◆ Task prompt ◆
From the entries below, output the line with "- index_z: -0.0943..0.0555" and each following line up to and including the line with "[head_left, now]", exactly as written.

◆ Dataset entries ◆
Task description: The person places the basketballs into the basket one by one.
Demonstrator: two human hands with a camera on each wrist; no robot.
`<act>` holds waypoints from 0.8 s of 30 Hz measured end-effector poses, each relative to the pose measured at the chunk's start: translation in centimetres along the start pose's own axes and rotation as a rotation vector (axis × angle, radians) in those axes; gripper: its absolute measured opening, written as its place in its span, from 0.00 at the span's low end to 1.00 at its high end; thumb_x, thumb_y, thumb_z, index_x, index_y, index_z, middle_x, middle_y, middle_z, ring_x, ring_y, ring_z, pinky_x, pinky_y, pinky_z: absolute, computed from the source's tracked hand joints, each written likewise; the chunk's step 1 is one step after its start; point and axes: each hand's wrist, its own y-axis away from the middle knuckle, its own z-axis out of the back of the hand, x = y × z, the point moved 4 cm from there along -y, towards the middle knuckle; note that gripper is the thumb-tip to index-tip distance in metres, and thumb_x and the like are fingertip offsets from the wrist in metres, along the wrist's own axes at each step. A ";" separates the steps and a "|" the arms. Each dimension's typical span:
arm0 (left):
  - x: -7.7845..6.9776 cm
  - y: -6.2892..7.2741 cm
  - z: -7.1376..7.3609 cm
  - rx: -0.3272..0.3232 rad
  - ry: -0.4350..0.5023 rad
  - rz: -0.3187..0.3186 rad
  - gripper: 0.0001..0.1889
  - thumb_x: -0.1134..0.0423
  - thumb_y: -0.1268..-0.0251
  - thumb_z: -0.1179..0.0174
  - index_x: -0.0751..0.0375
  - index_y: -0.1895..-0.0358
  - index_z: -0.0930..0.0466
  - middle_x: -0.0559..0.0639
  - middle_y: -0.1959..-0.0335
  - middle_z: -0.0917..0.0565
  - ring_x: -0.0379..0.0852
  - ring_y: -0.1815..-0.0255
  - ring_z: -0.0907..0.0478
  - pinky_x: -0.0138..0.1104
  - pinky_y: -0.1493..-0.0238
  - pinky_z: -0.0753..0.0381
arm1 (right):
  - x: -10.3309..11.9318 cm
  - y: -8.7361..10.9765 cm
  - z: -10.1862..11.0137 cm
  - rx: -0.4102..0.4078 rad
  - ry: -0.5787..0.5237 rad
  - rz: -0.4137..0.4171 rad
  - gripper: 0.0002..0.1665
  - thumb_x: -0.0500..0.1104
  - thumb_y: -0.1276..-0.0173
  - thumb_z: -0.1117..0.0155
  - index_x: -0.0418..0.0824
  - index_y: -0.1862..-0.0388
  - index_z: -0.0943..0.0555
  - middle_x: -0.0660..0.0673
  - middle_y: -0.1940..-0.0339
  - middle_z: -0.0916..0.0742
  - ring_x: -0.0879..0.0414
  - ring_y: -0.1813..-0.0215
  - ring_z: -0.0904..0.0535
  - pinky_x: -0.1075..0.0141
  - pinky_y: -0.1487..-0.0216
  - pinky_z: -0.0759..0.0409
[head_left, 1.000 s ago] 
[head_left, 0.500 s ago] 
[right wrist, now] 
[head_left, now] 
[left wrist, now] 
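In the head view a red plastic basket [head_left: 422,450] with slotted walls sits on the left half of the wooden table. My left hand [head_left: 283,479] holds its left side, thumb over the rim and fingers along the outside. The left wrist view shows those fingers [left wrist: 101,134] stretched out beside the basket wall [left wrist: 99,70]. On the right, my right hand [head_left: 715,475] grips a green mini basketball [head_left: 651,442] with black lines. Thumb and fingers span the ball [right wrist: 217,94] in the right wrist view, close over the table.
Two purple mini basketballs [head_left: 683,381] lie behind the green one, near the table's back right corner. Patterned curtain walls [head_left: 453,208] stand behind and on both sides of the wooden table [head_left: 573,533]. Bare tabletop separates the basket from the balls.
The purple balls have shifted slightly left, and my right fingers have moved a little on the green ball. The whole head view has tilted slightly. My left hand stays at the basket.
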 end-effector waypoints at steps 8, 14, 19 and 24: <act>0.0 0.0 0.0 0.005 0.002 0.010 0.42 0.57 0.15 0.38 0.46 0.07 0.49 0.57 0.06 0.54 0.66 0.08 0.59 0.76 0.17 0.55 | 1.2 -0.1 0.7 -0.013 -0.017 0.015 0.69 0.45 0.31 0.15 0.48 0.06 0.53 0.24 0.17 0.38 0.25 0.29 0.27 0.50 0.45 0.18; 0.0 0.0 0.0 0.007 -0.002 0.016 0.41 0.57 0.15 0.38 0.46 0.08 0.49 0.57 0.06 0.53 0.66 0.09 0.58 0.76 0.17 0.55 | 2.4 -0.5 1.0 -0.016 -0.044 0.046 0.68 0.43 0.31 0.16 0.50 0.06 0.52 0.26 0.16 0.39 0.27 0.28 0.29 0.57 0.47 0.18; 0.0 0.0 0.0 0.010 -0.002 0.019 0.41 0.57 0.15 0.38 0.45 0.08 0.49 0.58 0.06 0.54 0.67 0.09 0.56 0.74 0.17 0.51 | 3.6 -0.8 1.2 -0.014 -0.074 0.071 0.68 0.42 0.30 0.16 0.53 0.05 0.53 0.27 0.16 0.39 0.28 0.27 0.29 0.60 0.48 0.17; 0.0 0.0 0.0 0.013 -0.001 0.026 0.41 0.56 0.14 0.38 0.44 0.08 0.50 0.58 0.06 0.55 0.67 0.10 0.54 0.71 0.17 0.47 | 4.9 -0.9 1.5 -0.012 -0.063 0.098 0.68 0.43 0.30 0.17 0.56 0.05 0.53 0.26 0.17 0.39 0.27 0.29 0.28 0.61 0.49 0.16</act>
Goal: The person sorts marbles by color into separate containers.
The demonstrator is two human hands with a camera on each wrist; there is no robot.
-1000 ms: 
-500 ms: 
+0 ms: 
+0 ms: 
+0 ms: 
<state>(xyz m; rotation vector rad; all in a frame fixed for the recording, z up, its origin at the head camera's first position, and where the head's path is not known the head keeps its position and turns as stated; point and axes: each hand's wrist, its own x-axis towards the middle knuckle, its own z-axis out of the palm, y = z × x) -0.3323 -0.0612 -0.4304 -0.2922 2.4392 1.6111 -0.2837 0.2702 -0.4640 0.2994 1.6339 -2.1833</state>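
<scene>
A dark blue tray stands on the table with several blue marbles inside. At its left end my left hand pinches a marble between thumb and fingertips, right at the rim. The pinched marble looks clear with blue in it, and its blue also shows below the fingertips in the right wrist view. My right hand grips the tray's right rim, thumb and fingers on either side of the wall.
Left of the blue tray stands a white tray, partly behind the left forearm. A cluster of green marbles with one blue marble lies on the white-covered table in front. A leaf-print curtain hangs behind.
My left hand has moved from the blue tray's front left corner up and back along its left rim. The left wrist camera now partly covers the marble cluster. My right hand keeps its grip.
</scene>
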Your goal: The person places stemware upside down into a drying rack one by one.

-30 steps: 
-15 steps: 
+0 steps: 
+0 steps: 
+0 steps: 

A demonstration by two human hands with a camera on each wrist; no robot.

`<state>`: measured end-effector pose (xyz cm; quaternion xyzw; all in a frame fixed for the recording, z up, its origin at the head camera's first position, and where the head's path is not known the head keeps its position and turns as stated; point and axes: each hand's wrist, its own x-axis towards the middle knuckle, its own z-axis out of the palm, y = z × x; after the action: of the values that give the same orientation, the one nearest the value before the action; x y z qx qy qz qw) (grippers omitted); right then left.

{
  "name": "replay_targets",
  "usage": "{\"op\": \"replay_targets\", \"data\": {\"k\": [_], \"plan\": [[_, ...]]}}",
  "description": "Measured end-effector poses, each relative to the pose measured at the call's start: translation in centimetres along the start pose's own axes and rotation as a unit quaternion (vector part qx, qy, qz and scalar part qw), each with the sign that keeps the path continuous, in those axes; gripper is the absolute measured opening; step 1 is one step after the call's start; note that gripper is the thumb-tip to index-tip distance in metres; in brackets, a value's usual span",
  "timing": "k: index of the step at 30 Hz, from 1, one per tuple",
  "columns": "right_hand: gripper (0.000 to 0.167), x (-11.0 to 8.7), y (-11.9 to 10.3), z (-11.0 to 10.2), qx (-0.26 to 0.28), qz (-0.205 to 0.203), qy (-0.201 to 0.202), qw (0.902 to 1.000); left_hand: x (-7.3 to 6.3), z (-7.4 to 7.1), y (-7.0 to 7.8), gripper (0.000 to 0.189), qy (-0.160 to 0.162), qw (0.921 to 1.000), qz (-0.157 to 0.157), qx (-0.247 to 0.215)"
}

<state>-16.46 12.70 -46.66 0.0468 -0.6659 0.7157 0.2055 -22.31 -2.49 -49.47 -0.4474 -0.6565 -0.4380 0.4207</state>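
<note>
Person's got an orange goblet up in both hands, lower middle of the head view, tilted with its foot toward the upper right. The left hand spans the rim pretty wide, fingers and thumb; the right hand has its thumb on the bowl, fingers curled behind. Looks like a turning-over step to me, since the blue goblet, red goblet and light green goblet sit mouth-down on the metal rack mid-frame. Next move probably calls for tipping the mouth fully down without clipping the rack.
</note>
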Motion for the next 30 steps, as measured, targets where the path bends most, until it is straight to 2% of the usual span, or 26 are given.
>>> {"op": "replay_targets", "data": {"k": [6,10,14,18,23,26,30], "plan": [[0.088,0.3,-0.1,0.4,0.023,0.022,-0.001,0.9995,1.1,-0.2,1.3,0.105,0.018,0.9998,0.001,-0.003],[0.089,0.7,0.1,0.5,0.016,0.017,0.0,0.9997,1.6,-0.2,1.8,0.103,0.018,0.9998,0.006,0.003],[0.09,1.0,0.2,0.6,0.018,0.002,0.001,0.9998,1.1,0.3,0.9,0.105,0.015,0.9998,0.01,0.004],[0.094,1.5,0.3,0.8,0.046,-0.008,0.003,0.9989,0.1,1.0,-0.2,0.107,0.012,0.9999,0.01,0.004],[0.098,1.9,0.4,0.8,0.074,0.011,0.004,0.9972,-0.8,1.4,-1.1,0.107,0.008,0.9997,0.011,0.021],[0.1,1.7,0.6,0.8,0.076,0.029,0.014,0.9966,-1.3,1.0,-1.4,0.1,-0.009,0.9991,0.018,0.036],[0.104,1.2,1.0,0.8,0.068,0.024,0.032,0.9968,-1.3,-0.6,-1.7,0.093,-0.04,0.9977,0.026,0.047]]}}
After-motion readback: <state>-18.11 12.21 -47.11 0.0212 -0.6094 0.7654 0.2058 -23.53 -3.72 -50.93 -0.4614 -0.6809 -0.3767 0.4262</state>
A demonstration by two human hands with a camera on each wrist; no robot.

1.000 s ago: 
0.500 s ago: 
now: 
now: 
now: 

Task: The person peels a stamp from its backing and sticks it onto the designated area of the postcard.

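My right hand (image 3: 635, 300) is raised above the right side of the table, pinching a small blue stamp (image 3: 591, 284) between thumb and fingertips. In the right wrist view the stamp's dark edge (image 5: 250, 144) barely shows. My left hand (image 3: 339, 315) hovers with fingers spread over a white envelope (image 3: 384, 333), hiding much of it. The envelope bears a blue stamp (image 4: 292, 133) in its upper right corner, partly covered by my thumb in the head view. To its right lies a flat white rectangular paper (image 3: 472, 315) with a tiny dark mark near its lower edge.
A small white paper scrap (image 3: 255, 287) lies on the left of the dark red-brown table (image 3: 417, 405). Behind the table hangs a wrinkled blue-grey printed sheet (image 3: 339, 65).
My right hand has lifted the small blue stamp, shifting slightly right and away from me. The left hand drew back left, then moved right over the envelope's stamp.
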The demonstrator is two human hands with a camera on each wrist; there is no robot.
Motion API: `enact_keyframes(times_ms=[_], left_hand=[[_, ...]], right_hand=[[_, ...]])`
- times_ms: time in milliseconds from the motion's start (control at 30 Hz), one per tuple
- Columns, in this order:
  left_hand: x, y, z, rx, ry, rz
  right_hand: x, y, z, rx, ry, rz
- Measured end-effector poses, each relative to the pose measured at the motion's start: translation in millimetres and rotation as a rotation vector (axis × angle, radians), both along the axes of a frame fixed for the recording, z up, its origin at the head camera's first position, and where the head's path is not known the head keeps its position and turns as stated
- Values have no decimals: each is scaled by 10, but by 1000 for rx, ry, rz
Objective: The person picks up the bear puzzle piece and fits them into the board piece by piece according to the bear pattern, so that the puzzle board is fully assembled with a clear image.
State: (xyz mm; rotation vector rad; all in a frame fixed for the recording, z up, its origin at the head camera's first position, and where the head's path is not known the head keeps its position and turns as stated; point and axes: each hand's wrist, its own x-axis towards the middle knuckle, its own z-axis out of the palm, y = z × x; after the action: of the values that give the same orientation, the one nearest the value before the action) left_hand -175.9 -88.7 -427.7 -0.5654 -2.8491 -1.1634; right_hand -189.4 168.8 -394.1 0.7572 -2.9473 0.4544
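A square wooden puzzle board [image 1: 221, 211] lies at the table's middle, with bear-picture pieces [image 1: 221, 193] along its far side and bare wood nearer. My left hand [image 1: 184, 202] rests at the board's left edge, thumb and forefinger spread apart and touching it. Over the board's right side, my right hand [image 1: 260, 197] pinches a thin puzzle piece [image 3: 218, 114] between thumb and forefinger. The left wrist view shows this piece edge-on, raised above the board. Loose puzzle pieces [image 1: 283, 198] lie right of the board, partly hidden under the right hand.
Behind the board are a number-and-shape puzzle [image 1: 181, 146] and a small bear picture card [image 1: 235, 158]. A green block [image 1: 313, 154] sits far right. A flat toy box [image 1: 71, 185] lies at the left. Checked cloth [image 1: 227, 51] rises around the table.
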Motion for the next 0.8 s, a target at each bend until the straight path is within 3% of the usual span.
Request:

◆ Completed exercise ◆
  - index_z: -0.0943..0.0555
  - middle_x: -0.0660..0.0673
  - middle_y: -0.1940..-0.0339
  - middle_z: -0.0916..0.0742
  - ring_x: -0.0879..0.0414
  - ring_y: -0.1813..-0.0215
  - ring_z: -0.0904..0.0535
  - pinky_x: -0.1075..0.0141
  - pinky_y: -0.1487..-0.0216
  - pinky_z: -0.0759..0.0409
[head_left, 1.000 s ago] 
[head_left, 0.500 s ago] 
[right wrist, now] 
[head_left, now] 

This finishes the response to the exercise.